> Input:
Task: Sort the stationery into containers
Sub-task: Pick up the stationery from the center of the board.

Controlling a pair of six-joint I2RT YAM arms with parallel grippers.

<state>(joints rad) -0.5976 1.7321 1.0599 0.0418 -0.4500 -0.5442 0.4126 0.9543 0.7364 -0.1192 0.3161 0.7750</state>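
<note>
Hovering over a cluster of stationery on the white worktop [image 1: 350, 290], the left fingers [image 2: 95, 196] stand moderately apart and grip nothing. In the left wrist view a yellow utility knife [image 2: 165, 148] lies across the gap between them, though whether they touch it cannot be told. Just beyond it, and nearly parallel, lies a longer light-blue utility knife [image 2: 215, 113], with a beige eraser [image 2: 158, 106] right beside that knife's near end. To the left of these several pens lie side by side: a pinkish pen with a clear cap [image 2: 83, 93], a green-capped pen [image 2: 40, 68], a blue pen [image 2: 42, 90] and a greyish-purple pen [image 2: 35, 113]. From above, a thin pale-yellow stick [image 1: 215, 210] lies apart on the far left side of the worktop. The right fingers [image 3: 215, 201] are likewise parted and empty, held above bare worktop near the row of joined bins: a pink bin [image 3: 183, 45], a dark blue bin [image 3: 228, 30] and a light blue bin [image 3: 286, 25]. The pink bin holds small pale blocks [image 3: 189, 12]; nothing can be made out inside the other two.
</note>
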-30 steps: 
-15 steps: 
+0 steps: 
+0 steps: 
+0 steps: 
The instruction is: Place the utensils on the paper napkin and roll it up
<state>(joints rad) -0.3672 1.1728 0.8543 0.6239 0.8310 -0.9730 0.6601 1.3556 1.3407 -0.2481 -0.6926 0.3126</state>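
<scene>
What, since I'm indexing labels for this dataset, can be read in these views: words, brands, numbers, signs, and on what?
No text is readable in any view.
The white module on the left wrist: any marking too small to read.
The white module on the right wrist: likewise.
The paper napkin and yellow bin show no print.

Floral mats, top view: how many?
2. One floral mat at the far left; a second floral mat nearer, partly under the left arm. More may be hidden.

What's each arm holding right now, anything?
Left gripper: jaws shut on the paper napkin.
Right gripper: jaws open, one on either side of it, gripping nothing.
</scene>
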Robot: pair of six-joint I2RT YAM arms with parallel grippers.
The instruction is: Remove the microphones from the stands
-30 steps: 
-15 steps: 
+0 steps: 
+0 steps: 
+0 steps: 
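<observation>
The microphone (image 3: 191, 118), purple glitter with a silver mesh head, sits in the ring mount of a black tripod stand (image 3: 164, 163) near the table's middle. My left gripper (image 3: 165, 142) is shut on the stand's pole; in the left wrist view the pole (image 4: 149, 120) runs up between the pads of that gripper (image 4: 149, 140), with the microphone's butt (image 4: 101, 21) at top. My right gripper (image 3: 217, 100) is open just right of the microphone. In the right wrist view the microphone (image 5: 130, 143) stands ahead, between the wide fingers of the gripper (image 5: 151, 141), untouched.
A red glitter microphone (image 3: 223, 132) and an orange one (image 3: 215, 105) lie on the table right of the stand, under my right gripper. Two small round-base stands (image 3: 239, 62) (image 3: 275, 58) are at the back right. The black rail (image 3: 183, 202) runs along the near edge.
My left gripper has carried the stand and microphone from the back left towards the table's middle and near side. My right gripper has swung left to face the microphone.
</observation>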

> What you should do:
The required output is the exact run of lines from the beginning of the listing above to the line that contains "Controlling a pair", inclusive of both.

> Solved exercise:
Task: Sort the stationery into containers
Sub-task: Pick up the stationery from the center of the board.

Controlling a pair of six-joint I2RT YAM arms with parallel grippers.

No more work remains in this exercise.